▶ [WHAT THIS TASK INVOLVES] Down to the final line, write out the data below exactly.

▶ [SOURCE DATA]

━━━━━━

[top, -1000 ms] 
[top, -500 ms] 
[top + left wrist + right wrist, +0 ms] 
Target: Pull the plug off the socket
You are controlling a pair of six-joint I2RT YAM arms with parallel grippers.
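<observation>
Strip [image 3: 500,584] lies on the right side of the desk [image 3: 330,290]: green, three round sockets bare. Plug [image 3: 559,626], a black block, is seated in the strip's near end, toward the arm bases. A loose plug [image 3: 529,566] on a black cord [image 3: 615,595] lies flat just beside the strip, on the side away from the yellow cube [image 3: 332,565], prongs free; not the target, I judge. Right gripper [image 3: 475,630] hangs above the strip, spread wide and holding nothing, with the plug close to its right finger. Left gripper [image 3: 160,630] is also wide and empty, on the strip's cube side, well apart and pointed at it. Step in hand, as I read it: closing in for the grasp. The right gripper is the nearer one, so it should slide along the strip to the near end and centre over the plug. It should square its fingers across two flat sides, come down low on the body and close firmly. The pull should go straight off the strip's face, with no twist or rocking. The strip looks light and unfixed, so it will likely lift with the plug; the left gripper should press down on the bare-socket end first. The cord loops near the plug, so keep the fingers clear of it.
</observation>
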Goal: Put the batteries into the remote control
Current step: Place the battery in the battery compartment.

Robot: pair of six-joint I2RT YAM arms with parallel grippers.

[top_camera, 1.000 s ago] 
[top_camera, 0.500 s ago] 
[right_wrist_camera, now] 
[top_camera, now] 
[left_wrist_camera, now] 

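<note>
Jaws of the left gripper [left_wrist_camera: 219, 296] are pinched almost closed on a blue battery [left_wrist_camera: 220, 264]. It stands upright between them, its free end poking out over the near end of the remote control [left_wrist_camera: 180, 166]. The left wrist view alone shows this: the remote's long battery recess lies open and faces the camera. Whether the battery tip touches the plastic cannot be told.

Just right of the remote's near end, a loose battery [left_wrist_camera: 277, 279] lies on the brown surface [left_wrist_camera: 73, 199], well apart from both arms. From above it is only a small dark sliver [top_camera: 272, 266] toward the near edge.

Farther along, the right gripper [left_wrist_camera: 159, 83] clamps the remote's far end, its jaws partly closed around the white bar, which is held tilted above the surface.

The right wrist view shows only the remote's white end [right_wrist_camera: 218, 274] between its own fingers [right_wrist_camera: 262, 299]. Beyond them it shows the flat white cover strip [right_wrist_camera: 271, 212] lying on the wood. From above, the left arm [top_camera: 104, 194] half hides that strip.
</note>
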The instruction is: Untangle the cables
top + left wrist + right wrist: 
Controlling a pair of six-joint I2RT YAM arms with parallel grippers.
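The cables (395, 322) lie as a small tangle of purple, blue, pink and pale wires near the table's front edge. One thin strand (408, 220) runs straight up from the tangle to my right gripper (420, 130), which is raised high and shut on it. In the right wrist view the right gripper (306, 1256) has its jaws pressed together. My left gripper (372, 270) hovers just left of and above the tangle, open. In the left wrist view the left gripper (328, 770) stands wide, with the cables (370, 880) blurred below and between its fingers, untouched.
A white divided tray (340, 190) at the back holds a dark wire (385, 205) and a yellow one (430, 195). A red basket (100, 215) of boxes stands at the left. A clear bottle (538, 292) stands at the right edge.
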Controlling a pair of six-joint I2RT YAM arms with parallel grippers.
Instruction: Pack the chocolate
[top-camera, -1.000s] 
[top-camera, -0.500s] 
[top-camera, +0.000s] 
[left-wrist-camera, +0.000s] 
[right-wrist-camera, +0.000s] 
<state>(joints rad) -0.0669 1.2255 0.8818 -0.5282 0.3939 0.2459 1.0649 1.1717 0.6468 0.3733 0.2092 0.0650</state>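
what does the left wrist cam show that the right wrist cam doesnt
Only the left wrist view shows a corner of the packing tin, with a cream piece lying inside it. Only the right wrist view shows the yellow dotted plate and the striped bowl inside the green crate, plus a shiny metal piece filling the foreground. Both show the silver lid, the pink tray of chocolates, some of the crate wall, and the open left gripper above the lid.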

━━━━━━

▶ [RESULT BELOW]
[top, -1000 ms] 
[top, -500 ms] 
[top + left wrist + right wrist, +0 ms] 
Target: Pull the plug off the socket
You are controlling a pair of six-joint I2RT YAM arms with parallel grippers.
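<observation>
Strip [image 3: 500,584] lies on the right side of the desk [image 3: 330,290]: green, three round sockets bare. Plug [image 3: 559,626], a black block, is seated in the strip's near end, toward the arm bases. A loose plug [image 3: 529,566] on a black cord [image 3: 615,595] lies flat just beside the strip, on the side away from the yellow cube [image 3: 332,565], prongs free; not the target, I judge. Right gripper [image 3: 475,630] hangs above the strip, spread wide and holding nothing, with the plug close to its right finger. Left gripper [image 3: 160,630] is also wide and empty, on the strip's cube side, well apart and pointed at it. Step in hand, as I read it: closing in for the grasp. The right gripper is the nearer one, so it should slide along the strip to the near end and centre over the plug. It should square its fingers across two flat sides, come down low on the body and close firmly. The pull should go straight off the strip's face, with no twist or rocking. The strip looks light and unfixed, so it will likely lift with the plug; the left gripper should press down on the bare-socket end first. The cord loops near the plug, so keep the fingers clear of it.
</observation>
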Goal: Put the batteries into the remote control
Current step: Place the battery in the battery compartment.

Robot: pair of six-joint I2RT YAM arms with parallel grippers.

[top_camera, 1.000 s ago] 
[top_camera, 0.500 s ago] 
[right_wrist_camera, now] 
[top_camera, now] 
[left_wrist_camera, now] 

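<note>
Jaws of the left gripper [left_wrist_camera: 219, 296] are pinched almost closed on a blue battery [left_wrist_camera: 220, 264]. It stands upright between them, its free end poking out over the near end of the remote control [left_wrist_camera: 180, 166]. The left wrist view alone shows this: the remote's long battery recess lies open and faces the camera. Whether the battery tip touches the plastic cannot be told.

Just right of the remote's near end, a loose battery [left_wrist_camera: 277, 279] lies on the brown surface [left_wrist_camera: 73, 199], well apart from both arms. From above it is only a small dark sliver [top_camera: 272, 266] toward the near edge.

Farther along, the right gripper [left_wrist_camera: 159, 83] clamps the remote's far end, its jaws partly closed around the white bar, which is held tilted above the surface.

The right wrist view shows only the remote's white end [right_wrist_camera: 218, 274] between its own fingers [right_wrist_camera: 262, 299]. Beyond them it shows the flat white cover strip [right_wrist_camera: 271, 212] lying on the wood. From above, the left arm [top_camera: 104, 194] half hides that strip.
</note>
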The instruction is: Untangle the cables
top + left wrist + right wrist: 
Controlling a pair of six-joint I2RT YAM arms with parallel grippers.
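The cables (395, 322) lie as a small tangle of purple, blue, pink and pale wires near the table's front edge. One thin strand (408, 220) runs straight up from the tangle to my right gripper (420, 130), which is raised high and shut on it. In the right wrist view the right gripper (306, 1256) has its jaws pressed together. My left gripper (372, 270) hovers just left of and above the tangle, open. In the left wrist view the left gripper (328, 770) stands wide, with the cables (370, 880) blurred below and between its fingers, untouched.
A white divided tray (340, 190) at the back holds a dark wire (385, 205) and a yellow one (430, 195). A red basket (100, 215) of boxes stands at the left. A clear bottle (538, 292) stands at the right edge.
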Controlling a pair of six-joint I2RT YAM arms with parallel grippers.
Instruction: Pack the chocolate
[top-camera, -1.000s] 
[top-camera, -0.500s] 
[top-camera, +0.000s] 
[left-wrist-camera, +0.000s] 
[right-wrist-camera, +0.000s] 
<state>(joints rad) -0.0669 1.2255 0.8818 -0.5282 0.3939 0.2459 1.0649 1.1717 0.6468 0.3733 0.2092 0.0650</state>
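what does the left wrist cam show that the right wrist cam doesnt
Only the left wrist view shows a corner of the packing tin, with a cream piece lying inside it. Only the right wrist view shows the yellow dotted plate and the striped bowl inside the green crate, plus a shiny metal piece filling the foreground. Both show the silver lid, the pink tray of chocolates, some of the crate wall, and the open left gripper above the lid.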

That completes the answer to this exercise.